1. Field of the Invention
The present invention relates to an electrophotographic system for visualizing an electrostatic latent image on an image carrier with toner particles, transferring the visualized toner image onto a sheet of paper, and fixing the toner image to the sheet with heat or pressure.
2. Description of the Prior Art
Electrophotographic systems now in use mostly employ dry toner as a developer, and are used as copying machines, laser beam printers, or the like. In addition to monochromatic electrophotographic copying machines, there have recently been developed color copying machines based on the electrophotographic principles to meet demands for colored copies in the market.
In the electrophotographic systems, an electrostatic latent image on a photosensitive body with a photosensitive layer is developed into a visual image with toner particles by a developing unit. The developing unit generally has a toner hopper for supplying toner. As the toner is gradually consumed by the developed unit, the amount of toner held by the toner hopper is reduced. Some toner particles tend to stick to the inner wall surface of the toner hopper, producing solidified masses or blocks of toner, or to be deposited in trapping spaces. When toner remains in the toner hopper, the storage capacity of the toner hopper is reduced. Various attempts have heretofore been made to prevent toner from being formed into blocks and reduce the toner particles kept in the trapping spaces, so that the toner contained in the toner hopper can fully be supplied to the developing unit and the storage capacity of the toner hopper can effectively be utilized.

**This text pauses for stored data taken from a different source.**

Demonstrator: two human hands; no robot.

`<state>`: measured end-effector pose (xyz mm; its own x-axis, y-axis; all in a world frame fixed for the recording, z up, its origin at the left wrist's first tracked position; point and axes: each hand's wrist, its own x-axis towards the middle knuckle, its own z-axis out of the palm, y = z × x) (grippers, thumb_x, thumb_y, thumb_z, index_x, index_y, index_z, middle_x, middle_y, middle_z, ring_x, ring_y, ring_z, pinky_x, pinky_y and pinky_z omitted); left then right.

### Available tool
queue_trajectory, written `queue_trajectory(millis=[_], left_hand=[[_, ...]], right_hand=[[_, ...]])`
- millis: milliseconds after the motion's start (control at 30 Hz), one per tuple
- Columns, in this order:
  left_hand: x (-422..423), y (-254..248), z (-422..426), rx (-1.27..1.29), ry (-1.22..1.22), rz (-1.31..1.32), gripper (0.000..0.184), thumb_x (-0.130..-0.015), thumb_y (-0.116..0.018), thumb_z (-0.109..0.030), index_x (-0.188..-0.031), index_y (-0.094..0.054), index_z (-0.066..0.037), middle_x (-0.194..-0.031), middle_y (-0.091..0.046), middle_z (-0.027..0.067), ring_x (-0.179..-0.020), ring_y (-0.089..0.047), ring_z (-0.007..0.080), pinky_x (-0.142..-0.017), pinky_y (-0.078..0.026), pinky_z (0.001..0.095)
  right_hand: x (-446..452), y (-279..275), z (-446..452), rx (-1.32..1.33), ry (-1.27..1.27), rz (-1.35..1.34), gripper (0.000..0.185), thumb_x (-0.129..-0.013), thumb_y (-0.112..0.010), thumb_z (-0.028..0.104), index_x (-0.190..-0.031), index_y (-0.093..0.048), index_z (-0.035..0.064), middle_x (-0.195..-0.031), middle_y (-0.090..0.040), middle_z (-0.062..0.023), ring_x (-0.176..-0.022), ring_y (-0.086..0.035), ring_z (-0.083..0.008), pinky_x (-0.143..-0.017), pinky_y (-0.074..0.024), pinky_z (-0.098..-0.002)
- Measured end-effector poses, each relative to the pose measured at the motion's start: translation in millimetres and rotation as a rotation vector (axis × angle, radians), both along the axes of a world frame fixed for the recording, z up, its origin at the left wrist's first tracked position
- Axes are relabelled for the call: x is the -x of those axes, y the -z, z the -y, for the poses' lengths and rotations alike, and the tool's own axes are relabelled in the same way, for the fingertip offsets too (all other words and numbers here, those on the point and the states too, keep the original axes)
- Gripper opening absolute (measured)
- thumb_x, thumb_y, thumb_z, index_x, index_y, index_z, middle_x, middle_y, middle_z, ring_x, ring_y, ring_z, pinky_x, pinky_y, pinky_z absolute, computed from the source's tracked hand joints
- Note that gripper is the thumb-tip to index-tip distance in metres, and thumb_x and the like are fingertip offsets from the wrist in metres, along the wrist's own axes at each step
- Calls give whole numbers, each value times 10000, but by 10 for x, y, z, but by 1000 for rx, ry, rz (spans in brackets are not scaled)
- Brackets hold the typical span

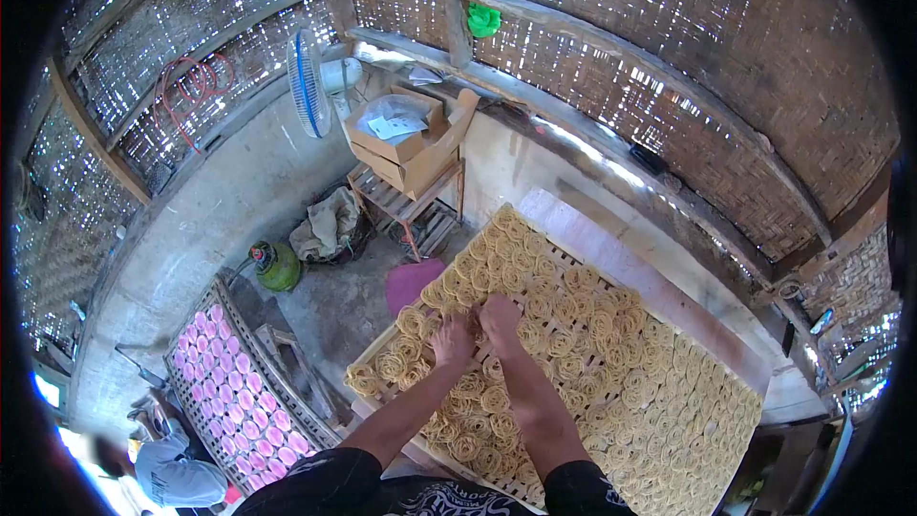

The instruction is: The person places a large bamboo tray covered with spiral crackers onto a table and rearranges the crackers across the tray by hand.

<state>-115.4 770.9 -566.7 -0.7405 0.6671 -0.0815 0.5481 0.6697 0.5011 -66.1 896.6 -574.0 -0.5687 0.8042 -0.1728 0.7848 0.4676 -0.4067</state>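
Coiled, pale yellow nests that look like dried noodles (pixel 564 358) cover a large slatted rack (pixel 390 339) in front of me. Both arms reach over its far left part. My left hand (pixel 453 340) is bent down among the nests, its fingers curled at a noodle nest. Right beside it, my right hand (pixel 499 323) is closed like a fist, knuckles up; its fingertips and whatever they hold are hidden. Between the nests around my hands, some slats show through. Toward the right the nests lie flatter and closer together.
Pink round pieces fill another rack (pixel 250 336) at left, with a person (pixel 177 463) beside it. Beyond stand a green gas cylinder (pixel 277 268), a sack (pixel 330 226), a fan (pixel 308 84) and a cardboard box (pixel 406 148) on a wooden stand (pixel 435 229). A wall ledge runs behind.
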Motion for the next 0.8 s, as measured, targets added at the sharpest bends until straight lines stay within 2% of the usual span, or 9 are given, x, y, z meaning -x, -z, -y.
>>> queue_trajectory(millis=[200, 300, 400, 433, 567, 600, 700, 767, 800], left_hand=[[-1, -24, -53, -85, 9, 65, 245, -827, -650, -179, -1016, -589, -36, -1054, -647, 189, -927, -655, 415, -770, -516, 522], [1, -37, -78, -135, 48, 129, 243, -801, -684, -181, -981, -601, -40, -965, -666, 190, -901, -660, 397, -756, -518, 498], [-130, 21, -146, -219, -38, 159, 224, -778, -701, -170, -937, -615, -39, -878, -673, 194, -842, -665, 385, -725, -516, 475], [-152, 40, -143, -243, -55, 178, 214, -776, -700, -168, -926, -618, -39, -860, -673, 195, -822, -665, 384, -715, -514, 470], [-124, 37, -123, -521, -25, 214, 180, -754, -686, -137, -827, -576, -15, -707, -608, 182, -669, -609, 341, -633, -479, 442], [-104, -35, -113, -492, -27, 227, 176, -754, -684, -138, -843, -585, -22, -734, -621, 175, -686, -621, 346, -637, -487, 448], [-36, -361, 27, -431, -14, 226, 176, -748, -686, -143, -868, -608, -40, -809, -642, 150, -743, -641, 348, -660, -507, 451], [5, -668, 175, -427, 59, 143, 175, -736, -700, -148, -854, -617, -50, -851, -630, 131, -788, -631, 331, -688, -515, 433], [25, -549, 181, -451, 140, 47, 194, -737, -714, -166, -872, -630, -56, -876, -624, 126, -827, -623, 331, -731, -511, 437]], right_hand=[[-179, -106, -41, -24, 91, -111, 359, -805, -640, 372, -881, -720, 30, -837, -705, -218, -808, -697, -390, -709, -557, -471], [-235, -122, -7, -67, 181, -253, 351, -787, -641, 366, -861, -725, 33, -842, -710, -216, -810, -698, -392, -713, -557, -469], [-62, -340, 29, 39, 116, 78, 445, -779, -698, 462, -962, -721, 58, -937, -714, -187, -883, -692, -375, -772, -547, -467], [-24, -335, 23, 31, 106, 73, 457, -780, -700, 477, -958, -721, 56, -919, -713, -190, -864, -695, -373, -761, -549, -465], [81, 175, -152, -45, -18, 45, 489, -794, -706, 496, -948, -716, 31, -849, -707, -210, -784, -698, -376, -711, -558, -455], [41, 203, -217, -78, -76, 42, 492, -800, -707, 490, -947, -714, 21, -832, -704, -217, -763, -698, -379, -696, -560, -452], [-312, 66, -329, 93, 140, -177, 394, -831, -717, 368, -909, -696, -18, -766, -697, -204, -695, -702, -351, -594, -560, -434], [-571, -73, -273, 475, 383, -582, 312, -846, -702, 285, -879, -681, -25, -732, -687, -165, -669, -704, -312, -534, -548, -398], [-652, -231, -224, 662, 502, -788, 273, -854, -694, 243, -864, -673, -28, -715, -682, -145, -657, -704, -293, -505, -541, -380]])
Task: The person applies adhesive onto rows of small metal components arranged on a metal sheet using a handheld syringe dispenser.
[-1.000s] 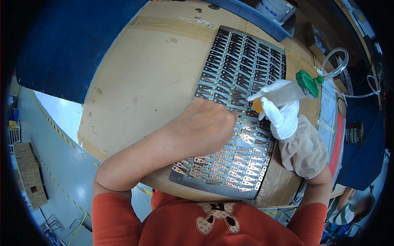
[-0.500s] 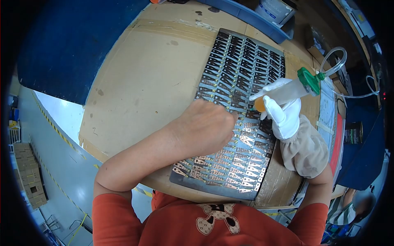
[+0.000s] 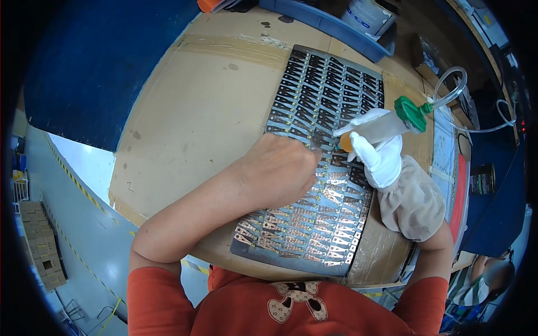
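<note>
A dark flat plate [image 3: 241, 248] bears rows of small metal pieces, dark toward the far end and copper-bright toward me, with small yellowish dots. My left hand [image 3: 283, 171], bare, rests over the plate's left middle with its fingers curled closed; whatever its fingertips hold is hidden. In a white glove, my right hand [image 3: 381, 154] grips a translucent syringe [image 3: 384, 127] with an orange part near its tip and a green cap. The syringe's tip points down left at the metal pieces, close to my left fingertips. A clear hose [image 3: 457, 92] runs from the green cap.
Brown cardboard [image 3: 185, 117] covers the table around the plate. A blue tray [image 3: 319, 21] with a white can [image 3: 370, 17] stands at the back. Another person [image 3: 476, 280] is at the lower right. A dark can [image 3: 483, 179] stands at the right.
The plate and the back tray appear slightly lower and further left in view. My right hand and the syringe have shifted slightly left, while my left hand keeps nearly the same place.
</note>
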The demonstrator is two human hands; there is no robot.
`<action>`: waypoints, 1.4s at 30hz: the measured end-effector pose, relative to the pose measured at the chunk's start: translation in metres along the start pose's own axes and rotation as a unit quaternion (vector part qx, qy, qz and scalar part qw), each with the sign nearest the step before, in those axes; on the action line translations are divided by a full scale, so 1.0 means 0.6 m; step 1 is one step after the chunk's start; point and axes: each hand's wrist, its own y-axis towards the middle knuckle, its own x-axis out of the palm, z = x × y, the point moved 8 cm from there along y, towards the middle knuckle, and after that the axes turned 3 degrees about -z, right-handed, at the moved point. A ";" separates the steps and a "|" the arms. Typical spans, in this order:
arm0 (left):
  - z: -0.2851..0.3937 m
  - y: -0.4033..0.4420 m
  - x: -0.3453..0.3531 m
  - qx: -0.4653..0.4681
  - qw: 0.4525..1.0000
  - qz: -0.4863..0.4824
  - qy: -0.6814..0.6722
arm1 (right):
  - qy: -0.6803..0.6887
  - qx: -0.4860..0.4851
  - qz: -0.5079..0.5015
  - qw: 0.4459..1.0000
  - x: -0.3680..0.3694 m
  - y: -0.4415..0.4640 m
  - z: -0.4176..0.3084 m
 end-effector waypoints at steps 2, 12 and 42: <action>0.000 0.001 0.001 0.002 1.000 0.000 0.001 | 0.013 0.003 0.001 1.000 0.000 0.000 0.003; 0.001 0.002 0.002 0.004 1.000 0.001 0.006 | 0.008 0.008 -0.007 1.000 0.003 0.000 0.005; -0.009 0.016 -0.005 -0.017 0.999 -0.024 0.012 | -0.007 0.027 0.003 1.000 -0.009 0.015 0.007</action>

One conventional electrophotographic system as a copying machine is shown in FIG. 15 of the accompanying drawings. The electrophotographic system has an image carrier 1 comprising a belt of synthetic resin such as polyethylene terephthalate coated on its outer surface with a thin photosensitive layer of selenium (Se) or organic photoconductor (OPC). The image carrier 1 is trained around two vertically spaced feed rollers 2, 3 so that the image carrier 1 has a vertically flat surface. The feed rollers 2, 3 are driven to rotate by a drive motor (not shown) to move the image carrier 1 in a circulating manner in the direction indicated by the arrow A. The electrophotographic system also has a developing unit 6 for developing an electrostatic latent image on the image carrier 1 into a visible image with toner particles, the developing unit 6 being disposed closely to the flat surface of the image carrier 1.
The developing unit 6 has a toner hopper 15 for storing a supply of toner 14, a developing roller 84, a doctor blade 30 for limiting the height of toner fibers attached to the developing roller 84, and a plurality of toner feeders 83a, 83b, 83c in the form of wires of the same diameter bent into a rectangular shape and having opposite ends rotatably supported on opposite sides of the toner hopper 15. The toner feeders 83a, 83b, 83c serve to prevent the toner 14 from being formed into blocks or masses, and feed the toner 14 to the developing roller 30.
The conventional electrophotographic system shown in FIG. 15 operates as follows:
In the developing unit 6, the toner feeders 83a, 83b, 83c in the toner hopper 15 rotate in synchronism with the developing roller 84, along circular paths indicated by the dot-and-dash lines at the same speed, for stirring the toner 14 and feeding the toner 14 to the developing roller 84.
When a potential difference is applied between the developing roller 84 and the image carrier 1, the toner 14 fed onto the developing roller 84 is attracted to an electrostatic latent image on the image carrier 1, developing the electrostatic latent image into a visible toner image. As the electrostatic latent image is developed with the toner 14, the toner 14 is consumed by the image development, and the toner 14 in the toner hopper 15 is additionally fed to the developing roller 84 by the toner feeders 83a, 83b, 83c.
As described above, the toner feeders (wires) 83a, 83b, 83c are of the same diameter and rotate at the same speed. Therefore, when the amount of toner 14 supplied to the developing roller 84 by the toner feeder 83a is greater than the amount of toner 14 attracted to the electrostatic latent image on the image carrier 1 by the developing roller 84, since the toner feeders 83b, 83c supply the toner feeder 83a with an amount of toner commensurate with the amount of toner that has been supplied to the developing roller 84 by the toner feeder 83a, the toner on the developing roller 84 tends to be aggregated as the toner is consumed by the developing unit 6.